• _Task item_:
Without changing anything, reproduce every record below.

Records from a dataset
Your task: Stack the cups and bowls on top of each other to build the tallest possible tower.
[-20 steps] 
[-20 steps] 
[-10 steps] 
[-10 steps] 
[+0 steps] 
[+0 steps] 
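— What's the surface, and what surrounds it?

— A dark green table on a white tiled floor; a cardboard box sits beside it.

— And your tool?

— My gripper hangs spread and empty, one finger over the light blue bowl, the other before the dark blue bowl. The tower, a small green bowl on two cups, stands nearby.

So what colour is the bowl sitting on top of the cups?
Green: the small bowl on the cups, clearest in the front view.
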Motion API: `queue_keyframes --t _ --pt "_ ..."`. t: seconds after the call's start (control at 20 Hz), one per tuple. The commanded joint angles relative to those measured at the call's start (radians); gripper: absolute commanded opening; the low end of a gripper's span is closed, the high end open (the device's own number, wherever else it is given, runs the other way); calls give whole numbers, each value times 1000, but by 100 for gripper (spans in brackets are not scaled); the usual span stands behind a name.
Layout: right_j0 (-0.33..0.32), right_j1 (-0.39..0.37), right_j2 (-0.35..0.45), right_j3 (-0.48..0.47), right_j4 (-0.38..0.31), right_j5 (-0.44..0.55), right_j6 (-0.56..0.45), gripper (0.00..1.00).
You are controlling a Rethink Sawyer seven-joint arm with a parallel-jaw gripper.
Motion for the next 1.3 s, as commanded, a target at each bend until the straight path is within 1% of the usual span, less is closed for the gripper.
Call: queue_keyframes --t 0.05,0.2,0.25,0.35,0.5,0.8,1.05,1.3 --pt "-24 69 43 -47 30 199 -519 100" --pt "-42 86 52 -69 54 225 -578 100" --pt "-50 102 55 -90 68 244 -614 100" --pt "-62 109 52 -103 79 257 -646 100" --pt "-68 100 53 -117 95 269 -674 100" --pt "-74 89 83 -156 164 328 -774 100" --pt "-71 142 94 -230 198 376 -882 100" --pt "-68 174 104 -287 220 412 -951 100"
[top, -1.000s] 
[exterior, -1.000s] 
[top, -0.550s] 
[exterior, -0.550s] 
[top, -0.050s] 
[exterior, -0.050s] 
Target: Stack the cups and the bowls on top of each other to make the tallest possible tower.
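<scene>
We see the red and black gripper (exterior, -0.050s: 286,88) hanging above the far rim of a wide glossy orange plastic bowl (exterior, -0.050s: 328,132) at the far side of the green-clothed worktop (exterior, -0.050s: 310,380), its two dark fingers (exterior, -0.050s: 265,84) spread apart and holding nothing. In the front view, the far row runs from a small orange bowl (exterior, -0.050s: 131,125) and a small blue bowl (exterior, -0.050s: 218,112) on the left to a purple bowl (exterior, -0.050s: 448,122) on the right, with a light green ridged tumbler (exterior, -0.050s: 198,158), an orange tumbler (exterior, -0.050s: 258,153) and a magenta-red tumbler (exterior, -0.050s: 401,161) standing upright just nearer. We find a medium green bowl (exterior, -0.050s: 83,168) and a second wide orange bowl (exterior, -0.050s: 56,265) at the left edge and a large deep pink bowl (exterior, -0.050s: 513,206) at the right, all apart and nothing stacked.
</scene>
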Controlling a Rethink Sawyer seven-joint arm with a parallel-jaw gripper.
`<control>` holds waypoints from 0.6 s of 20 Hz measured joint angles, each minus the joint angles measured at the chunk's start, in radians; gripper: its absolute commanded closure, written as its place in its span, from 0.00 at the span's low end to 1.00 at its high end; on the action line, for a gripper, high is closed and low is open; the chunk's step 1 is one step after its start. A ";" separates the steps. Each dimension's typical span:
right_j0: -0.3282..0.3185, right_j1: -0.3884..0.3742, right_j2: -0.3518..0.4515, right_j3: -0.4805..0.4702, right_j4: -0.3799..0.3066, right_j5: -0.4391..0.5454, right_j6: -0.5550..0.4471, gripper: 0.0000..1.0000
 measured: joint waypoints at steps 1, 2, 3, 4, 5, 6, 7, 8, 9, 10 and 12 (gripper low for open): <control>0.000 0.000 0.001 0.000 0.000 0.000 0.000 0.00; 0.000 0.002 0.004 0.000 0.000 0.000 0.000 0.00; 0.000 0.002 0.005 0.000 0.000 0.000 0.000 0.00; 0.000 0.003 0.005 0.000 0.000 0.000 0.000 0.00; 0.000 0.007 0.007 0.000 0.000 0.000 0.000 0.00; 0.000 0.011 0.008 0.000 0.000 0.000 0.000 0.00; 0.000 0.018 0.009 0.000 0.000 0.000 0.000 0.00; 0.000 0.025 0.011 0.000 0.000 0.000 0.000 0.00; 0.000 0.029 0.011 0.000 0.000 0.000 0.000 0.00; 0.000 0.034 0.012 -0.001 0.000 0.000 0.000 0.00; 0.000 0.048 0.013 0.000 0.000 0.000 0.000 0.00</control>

• _Your response_:
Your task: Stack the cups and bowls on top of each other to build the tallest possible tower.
[-20 steps] 
[-20 steps] 
[-10 steps] 
[-10 steps] 
[+0 steps] 
[+0 steps] 
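— What's the surface, and what surrounds it?

— A dark green table on a white tiled floor; a cardboard box sits beside it.

— And your tool?

— My gripper hangs spread and empty, one finger over the light blue bowl, the other before the dark blue bowl. The tower, a small green bowl on two cups, stands nearby.

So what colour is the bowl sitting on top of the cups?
Green: the small bowl on the cups, clearest in the front view.
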Motion API: `queue_keyframes --t _ --pt "_ ..."`. t: seconds after the call's start (control at 20 Hz), one per tuple. The commanded joint angles relative to those measured at the call's start (radians); gripper: absolute commanded opening; the low end of a gripper's span is closed, the high end open (the device's own number, wherever else it is given, runs the other way); calls give whole numbers, each value times 1000, but by 100 for gripper (spans in brackets are not scaled); the usual span stands behind a name.
Layout: right_j0 (-0.33..0.32), right_j1 (-0.39..0.37), right_j2 (-0.35..0.45), right_j3 (-0.48..0.47), right_j4 (-0.38..0.31), right_j5 (-0.44..0.55), right_j6 (-0.56..0.45), gripper (0.00..1.00).
You are controlling a Rethink Sawyer seven-joint arm with a parallel-jaw gripper.
Motion for the next 1.3 s, as commanded, a target at each bend until the straight path is within 1% of the usual span, less is closed for the gripper.
Call: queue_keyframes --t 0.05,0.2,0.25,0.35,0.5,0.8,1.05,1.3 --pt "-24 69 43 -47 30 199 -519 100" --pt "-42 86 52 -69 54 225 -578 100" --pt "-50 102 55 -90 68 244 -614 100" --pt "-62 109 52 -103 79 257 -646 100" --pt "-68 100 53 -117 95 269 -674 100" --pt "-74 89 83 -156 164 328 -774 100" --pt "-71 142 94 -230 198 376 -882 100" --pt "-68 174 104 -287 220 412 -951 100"
[top, -1.000s] 
[exterior, -1.000s] 
[top, -0.550s] 
[exterior, -0.550s] 
[top, -0.050s] 
[exterior, -0.050s] 
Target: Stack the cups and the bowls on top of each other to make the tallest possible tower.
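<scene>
We see the red and black gripper (exterior, -0.050s: 286,88) hanging above the far rim of a wide glossy orange plastic bowl (exterior, -0.050s: 328,132) at the far side of the green-clothed worktop (exterior, -0.050s: 310,380), its two dark fingers (exterior, -0.050s: 265,84) spread apart and holding nothing. In the front view, the far row runs from a small orange bowl (exterior, -0.050s: 131,125) and a small blue bowl (exterior, -0.050s: 218,112) on the left to a purple bowl (exterior, -0.050s: 448,122) on the right, with a light green ridged tumbler (exterior, -0.050s: 198,158), an orange tumbler (exterior, -0.050s: 258,153) and a magenta-red tumbler (exterior, -0.050s: 401,161) standing upright just nearer. We find a medium green bowl (exterior, -0.050s: 83,168) and a second wide orange bowl (exterior, -0.050s: 56,265) at the left edge and a large deep pink bowl (exterior, -0.050s: 513,206) at the right, all apart and nothing stacked.
</scene>
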Controlling a Rethink Sawyer seven-joint arm with a parallel-jaw gripper.
`<control>` holds waypoints from 0.6 s of 20 Hz measured joint angles, each minus the joint angles measured at the chunk's start, in radians; gripper: its absolute commanded closure, written as its place in its span, from 0.00 at the span's low end to 1.00 at its high end; on the action line, for a gripper, high is closed and low is open; the chunk's step 1 is one step after its start. A ";" separates the steps. Each dimension's typical span:
right_j0: -0.3282..0.3185, right_j1: -0.3884..0.3742, right_j2: -0.3518..0.4515, right_j3: -0.4805..0.4702, right_j4: -0.3799..0.3066, right_j5: -0.4391..0.5454, right_j6: -0.5550..0.4471, gripper: 0.0000..1.0000
 measured: joint waypoints at steps 1, 2, 3, 4, 5, 6, 7, 8, 9, 10 and 12 (gripper low for open): <control>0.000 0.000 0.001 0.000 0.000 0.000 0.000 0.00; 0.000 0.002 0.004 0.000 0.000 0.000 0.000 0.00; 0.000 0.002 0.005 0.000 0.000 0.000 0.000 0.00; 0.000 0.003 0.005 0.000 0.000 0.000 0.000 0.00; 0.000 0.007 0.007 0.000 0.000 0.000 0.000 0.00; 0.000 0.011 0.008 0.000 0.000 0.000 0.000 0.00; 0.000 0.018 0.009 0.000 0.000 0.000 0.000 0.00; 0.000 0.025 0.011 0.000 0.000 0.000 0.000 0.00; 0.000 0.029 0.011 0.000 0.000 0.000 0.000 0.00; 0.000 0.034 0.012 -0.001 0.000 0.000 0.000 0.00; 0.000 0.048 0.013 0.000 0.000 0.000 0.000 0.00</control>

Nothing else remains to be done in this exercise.